# Cursor Directory

The directory of plugins from the Cursor community.

**[cursor.directory](https://cursor.directory)**

---

## Project Structure

```
├── apps/
│   └── cursor/          # Next.js app
├── supabase/
│   └── migrations/      # Database migrations
└── package.json         # Bun workspace config
```

All data lives in the database — there is no local data in the repo.

## Getting Started

### Prerequisites

- [Bun](https://bun.sh)
- A [Supabase](https://supabase.com) project

### Setup

1. **Clone the repo**

```bash
git clone https://github.com/cursor/community-plugins.git
cd community-plugins
```

2. **Install dependencies**

```bash
bun install
```

3. **Configure environment variables**

```bash
cp apps/cursor/.env.example apps/cursor/.env
```

Fill in the required values:

| Variable | Required | Description |
|----------|----------|-------------|
| `NEXT_PUBLIC_SUPABASE_URL` | Yes | Supabase project URL |
| `NEXT_PUBLIC_SUPABASE_PUBLISHABLE_KEY` | Yes | Supabase Publishable key (`sb_publishable_...`, replaces the legacy anon key) |
| `SUPABASE_SECRET_KEY` | Yes | Supabase Secret key (`sb_secret_...`, replaces the legacy service role key) |
| `NEXT_PUBLIC_APP_URL` | No | Defaults to `http://localhost:3000` |

4. **Run the database migrations**

Apply the migrations in `supabase/migrations/` to your Supabase project.
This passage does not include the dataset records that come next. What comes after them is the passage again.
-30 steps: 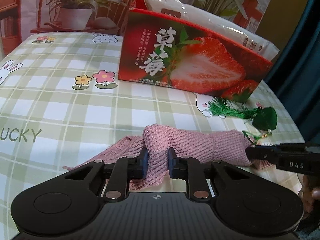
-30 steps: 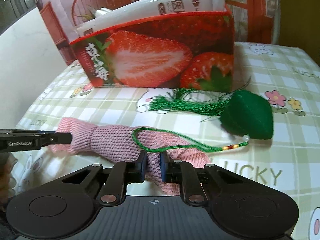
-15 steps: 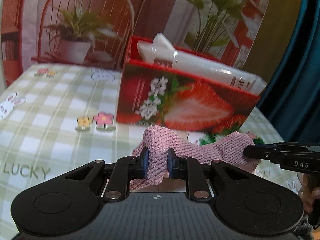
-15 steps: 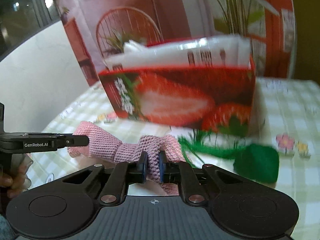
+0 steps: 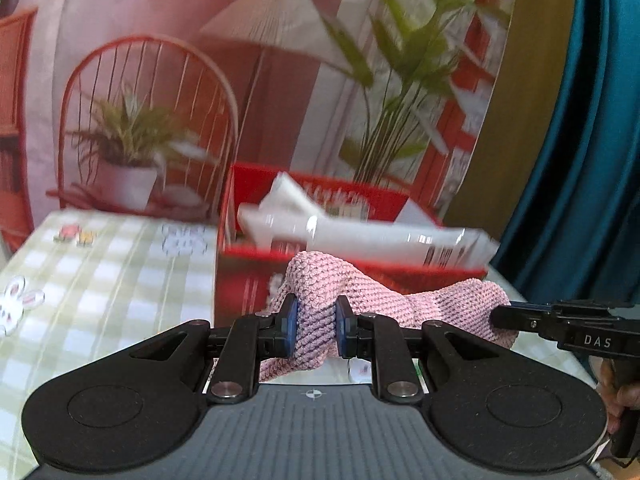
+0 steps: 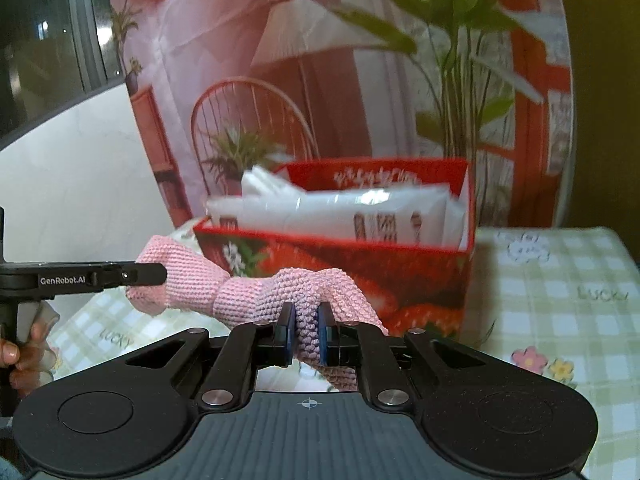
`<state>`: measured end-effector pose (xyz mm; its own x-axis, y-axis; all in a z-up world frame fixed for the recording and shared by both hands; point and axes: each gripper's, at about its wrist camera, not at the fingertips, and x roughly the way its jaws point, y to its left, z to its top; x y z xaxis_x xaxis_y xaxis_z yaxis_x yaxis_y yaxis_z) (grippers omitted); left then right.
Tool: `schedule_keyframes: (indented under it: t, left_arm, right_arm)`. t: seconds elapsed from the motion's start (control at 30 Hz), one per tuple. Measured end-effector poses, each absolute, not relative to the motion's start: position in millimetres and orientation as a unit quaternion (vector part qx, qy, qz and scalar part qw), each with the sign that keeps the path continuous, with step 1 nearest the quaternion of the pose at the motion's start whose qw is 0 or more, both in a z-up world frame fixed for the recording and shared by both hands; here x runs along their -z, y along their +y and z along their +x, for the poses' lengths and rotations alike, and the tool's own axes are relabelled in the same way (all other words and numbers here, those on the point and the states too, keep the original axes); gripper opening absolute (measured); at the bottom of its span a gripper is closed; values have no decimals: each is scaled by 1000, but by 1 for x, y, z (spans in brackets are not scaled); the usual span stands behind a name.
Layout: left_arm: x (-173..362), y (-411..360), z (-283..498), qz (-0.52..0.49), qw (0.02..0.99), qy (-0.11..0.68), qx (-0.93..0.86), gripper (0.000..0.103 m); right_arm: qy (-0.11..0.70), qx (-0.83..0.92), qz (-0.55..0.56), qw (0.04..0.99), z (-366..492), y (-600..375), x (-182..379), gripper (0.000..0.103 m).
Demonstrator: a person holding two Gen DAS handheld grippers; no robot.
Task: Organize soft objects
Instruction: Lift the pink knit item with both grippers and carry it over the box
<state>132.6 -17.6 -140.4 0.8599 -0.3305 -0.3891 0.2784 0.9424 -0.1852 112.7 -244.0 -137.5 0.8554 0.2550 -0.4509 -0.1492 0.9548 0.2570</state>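
Pink knit cloth (image 5: 320,292) lifted off tablecloth (image 5: 120,280), both grippers' fingers (image 5: 289,330) pinching it.

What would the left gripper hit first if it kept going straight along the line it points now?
Probably the red strawberry box. The left gripper, shut on the pink knitted piece, points at the box's near wall just beyond the knit. How far off the box stands is unclear, since the view is blurred.

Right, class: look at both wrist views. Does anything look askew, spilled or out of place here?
One thing: the white plastic packets lie tilted in the red strawberry box, poking above its rim. The pink knitted piece hangs bunched between the left gripper and right gripper. Nothing looks spilled or damaged.
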Motion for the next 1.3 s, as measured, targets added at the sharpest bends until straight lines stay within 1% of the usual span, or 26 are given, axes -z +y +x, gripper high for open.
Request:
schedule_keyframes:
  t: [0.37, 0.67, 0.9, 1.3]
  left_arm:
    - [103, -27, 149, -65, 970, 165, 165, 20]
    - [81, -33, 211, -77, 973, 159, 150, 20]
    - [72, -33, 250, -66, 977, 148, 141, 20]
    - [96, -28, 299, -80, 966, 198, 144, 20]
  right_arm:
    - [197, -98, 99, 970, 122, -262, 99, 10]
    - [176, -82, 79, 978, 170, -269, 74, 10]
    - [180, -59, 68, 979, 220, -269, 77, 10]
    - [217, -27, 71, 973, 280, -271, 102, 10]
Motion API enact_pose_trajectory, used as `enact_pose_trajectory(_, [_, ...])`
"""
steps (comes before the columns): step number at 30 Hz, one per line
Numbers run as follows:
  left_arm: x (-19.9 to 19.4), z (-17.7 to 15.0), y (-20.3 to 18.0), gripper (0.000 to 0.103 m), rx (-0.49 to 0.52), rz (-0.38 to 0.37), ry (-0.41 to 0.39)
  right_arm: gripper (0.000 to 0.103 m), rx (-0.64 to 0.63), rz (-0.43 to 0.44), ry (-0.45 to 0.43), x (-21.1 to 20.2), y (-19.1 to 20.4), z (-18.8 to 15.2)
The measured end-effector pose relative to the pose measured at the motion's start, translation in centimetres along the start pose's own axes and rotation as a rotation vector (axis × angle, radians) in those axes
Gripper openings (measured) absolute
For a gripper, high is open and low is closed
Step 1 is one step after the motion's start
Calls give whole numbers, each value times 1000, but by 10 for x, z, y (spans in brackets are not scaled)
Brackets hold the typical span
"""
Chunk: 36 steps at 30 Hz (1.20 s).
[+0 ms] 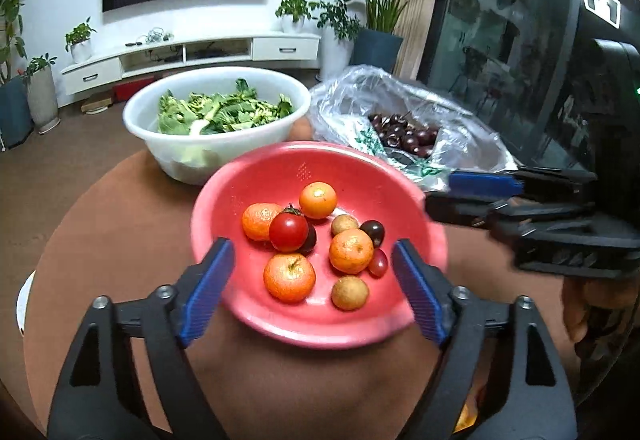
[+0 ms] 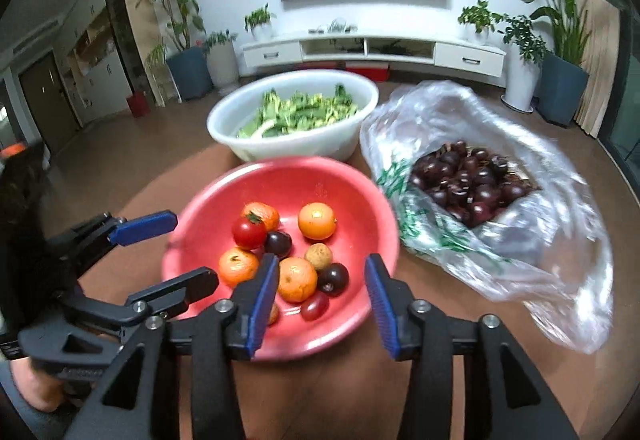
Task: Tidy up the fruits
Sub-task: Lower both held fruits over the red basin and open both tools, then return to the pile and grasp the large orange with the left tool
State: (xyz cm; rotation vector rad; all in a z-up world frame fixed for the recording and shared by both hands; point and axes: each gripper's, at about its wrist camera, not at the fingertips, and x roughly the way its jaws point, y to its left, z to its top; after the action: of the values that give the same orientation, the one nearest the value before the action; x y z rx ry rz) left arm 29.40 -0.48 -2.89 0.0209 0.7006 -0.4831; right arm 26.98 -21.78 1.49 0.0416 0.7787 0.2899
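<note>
The red bowl [image 1: 280, 176] sits on the round brown table [image 1: 120, 224], in front of the white basin [image 1: 168, 144] of cut greens and left of the clear plastic bag [image 1: 340, 104] of dark cherries [image 1: 404, 134]. Inside the red bowl lie four mandarins, one red tomato [image 1: 288, 232], two tan round fruits, dark cherries and one small red grape tomato [image 1: 378, 263].

Left gripper [image 1: 313, 290]: jaws stand wide apart over the near rim of the red bowl. Nothing is between the pads; neither pad presses the bowl.

Right gripper [image 2: 320, 302]: jaws stand apart, less widely, over the near right part of the bowl. No fruit is clamped. Its left finger [image 2: 260, 304] covers part of one mandarin [image 2: 298, 278] and most of a tan fruit at the bowl's near edge; that fruit's identity cannot be confirmed in this view.

Hidden or unclear items:
- In the left wrist view, a dark fruit sits behind the tomato; only its edge shows.
- The near rim of the bowl is blurred in both views, as is the bag in the right wrist view.
- Printing on the bag is green but unreadable.
- The person's hands appear only as partial shapes at the frame edges, behind each gripper body.
- The table's far right edge is cut off by the lens border.
</note>
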Motion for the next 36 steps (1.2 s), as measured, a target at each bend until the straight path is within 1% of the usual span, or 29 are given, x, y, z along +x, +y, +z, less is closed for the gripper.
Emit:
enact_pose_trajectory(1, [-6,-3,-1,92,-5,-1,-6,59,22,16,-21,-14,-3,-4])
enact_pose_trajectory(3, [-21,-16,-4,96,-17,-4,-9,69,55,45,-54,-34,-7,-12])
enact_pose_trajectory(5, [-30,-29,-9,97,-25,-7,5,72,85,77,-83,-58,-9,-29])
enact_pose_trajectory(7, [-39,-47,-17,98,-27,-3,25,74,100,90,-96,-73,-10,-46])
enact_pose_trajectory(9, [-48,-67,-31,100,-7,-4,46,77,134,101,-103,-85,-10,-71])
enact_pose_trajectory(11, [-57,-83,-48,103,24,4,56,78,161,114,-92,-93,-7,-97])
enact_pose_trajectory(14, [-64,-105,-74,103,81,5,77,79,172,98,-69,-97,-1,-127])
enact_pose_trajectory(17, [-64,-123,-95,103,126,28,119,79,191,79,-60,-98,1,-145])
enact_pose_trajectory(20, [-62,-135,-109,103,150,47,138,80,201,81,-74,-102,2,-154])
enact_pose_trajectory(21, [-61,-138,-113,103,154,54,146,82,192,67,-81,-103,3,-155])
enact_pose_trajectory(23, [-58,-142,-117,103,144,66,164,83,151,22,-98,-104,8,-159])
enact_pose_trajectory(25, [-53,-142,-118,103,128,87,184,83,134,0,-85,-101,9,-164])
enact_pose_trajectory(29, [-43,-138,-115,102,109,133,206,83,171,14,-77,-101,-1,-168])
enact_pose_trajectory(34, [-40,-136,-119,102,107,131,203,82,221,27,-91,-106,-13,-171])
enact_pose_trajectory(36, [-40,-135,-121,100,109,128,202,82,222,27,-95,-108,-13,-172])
5. **Start the dev server**

```bash
bun dev
```

Open [http://localhost:3000](http://localhost:3000).

---

## Contributing

All content is submitted through the website — no pull requests needed for data.

### Submit a Plugin

1. Go to [cursor.directory/plugins/new](https://cursor.directory/plugins/new)
2. Sign in with GitHub or Google
3. Paste a GitHub repo URL — we auto-detect components following the [Open Plugins](https://open-plugins.com) standard
4. Click **Submit**

Auto-detected components:

| Component | Path |
|-----------|------|
| Rules | `rules/*.mdc` |
| MCP Servers | `.mcp.json` |
| Skills | `skills/*/SKILL.md` |
| Agents | `agents/*.md` |
| Hooks | `hooks/hooks.json` |
| LSP Servers | `.lsp.json` |

See the [Open Plugins specification](https://open-plugins.com/plugin-builders/specification) and [plugin template](https://github.com/cursor/plugin-template) for details.

---

## Tech Stack

- **Framework**: [Next.js](https://nextjs.org) (App Router, Turbopack)
- **Runtime**: [Bun](https://bun.sh)
- **Database**: [Supabase](https://supabase.com) (PostgreSQL)
- **Job Queue**: [Supabase Queues](https://supabase.com/docs/guides/queues) (`pgmq`) drained by a 1-min Vercel cron
- **Styling**: [Tailwind CSS](https://tailwindcss.com)
- **UI**: [Radix UI](https://radix-ui.com) + [shadcn/ui](https://ui.shadcn.com)
- **Search**: [Fuse.js](https://fusejs.io) (client-side fuzzy search)
- **URL State**: [nuqs](https://nuqs.47ng.com)
- **Linting**: [Biome](https://biomejs.dev)

## Plugin security scan

Submitted plugins are auto-reviewed by a Cursor SDK agent (`composer-2`) running
in `local` mode against a fresh clone of the plugin's repo plus its inline
component content. The verdict (`safe` / `suspicious` / `malicious`) is written
back to `plugins.scan_status` and surfaces in the admin queue.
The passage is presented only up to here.